Upon the empty fields there pours the azure glow
Of skies that have not lost the warmth of summer

-Feodor Ivanovich Tryutchev

The Mill by Ludvig Ludvigovich Poplavsky depicts a working mill apparently at the height of summer. The bare land holds the heat of summer, emphasised by the rocks left exposed by the reduced waters of the mill pond, which lies beneath a nearly loudless blue sky. A work of stark realism, Poplavsky’s work uses landscape to express a specifically Russian sense of nature: a vast landscape is implied beyond the picture frame, in which this cluster of buildings appears isolated under a wide sky. The sense of space established by the painting’s composition gives it a majestic quality, and the sharp chiaroscuro and colour contrasts add a dramatic and romantic tone. The work demonstrates the role of landscape in nineteenth-century Russian consciousness, a more fatalistic approach than that found in the west.

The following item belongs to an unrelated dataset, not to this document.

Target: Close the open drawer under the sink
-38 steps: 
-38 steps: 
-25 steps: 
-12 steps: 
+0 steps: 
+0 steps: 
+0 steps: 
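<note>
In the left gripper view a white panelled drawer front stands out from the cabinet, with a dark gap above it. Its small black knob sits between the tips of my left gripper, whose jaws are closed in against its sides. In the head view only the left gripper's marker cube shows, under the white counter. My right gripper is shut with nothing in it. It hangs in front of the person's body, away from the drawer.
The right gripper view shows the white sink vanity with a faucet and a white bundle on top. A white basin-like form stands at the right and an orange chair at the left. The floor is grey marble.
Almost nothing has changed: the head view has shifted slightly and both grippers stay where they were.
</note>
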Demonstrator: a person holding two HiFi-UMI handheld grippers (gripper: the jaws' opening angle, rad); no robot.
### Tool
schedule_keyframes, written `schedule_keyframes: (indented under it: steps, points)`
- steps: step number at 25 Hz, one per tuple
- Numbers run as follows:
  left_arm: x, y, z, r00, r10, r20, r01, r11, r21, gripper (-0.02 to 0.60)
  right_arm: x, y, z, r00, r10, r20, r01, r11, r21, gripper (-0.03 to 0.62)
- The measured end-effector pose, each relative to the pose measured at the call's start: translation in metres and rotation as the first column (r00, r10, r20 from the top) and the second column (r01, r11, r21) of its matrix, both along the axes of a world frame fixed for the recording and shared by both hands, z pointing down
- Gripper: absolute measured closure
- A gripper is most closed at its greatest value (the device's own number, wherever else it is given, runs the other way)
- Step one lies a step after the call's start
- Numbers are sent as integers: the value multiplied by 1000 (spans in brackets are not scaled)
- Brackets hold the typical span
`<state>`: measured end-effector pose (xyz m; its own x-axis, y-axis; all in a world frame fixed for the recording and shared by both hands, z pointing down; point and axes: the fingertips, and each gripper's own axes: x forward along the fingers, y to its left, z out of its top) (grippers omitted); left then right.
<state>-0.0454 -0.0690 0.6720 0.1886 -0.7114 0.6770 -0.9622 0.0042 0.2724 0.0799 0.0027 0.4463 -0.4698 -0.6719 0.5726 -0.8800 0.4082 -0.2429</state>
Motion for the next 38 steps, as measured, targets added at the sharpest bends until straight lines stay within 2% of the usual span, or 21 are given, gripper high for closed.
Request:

The Mill recalls the work of the contemporary Russian artist Alexei Kondratyevich Savrasov (1830-97), specifically his work Landscape with a Rainbow, in which human habitation is subjected to the elements of the landscape where it resides. Both Popalavsky and Savrasov worked in the Russian lyrical landscape style. During the course of the nineteenth century, landscape came to play a unique role in Russian folk consciousness, featuring heavily in the country’s literature, mythology and visual art. The rigours of its climate, the difficulties of transportation and the intense isolation of the long winter months, contributed to a specifically Russian sense of nature. At this time most Russians, including landowners, peasants and serfs lived on the land. Even aristocrats returned to their country estates for part of the year to reconnect with the land and its people. By the 1860s landscape came to be imbued with political, moral and social meanings. In art, these ideas were articulated in the work of the Peredvizhniki group, often called ‘The Wanderers’ or the ‘Itinerants’. They were a group of Russian Realist artists who in protest to academic restrictions formed an artists’ cooperative which, in 1870, evolved into the Society for Travelling Art Exhibitions. This would have, no doubt, have influenced Poplavsky who was a student of the Imperial Academy of Arts in the 1870s. The group founded a new artistic code that was based on social and political critique. They interpreted Nikolai Gavrilovich Chernyshevsky’s (1828-1889) ideas by putting emphasis on the subject matter of their works and, like their friends and contemporaries Feodor Mikhaylovich Dostoevsky (1821-1881), Leo Nikolayevich Tolstoy (1828-1910), and Ivan Sergeyevich Turgenev (1818-1883), justifyied their activities by attempting to make their art useful to society, in addition to rejecting the ‘art for art’s sake’ philosophy of concurrent academic tradition.

Unfortunately Poplavsky died in his early thirties, before he could realise his full potential as an artist. However, in his short career he acheived notable success, winning several awards for his landscape and genre scenes. Today his work can be found in several museum collections, including that of the prestigious Tretyakov Gallery.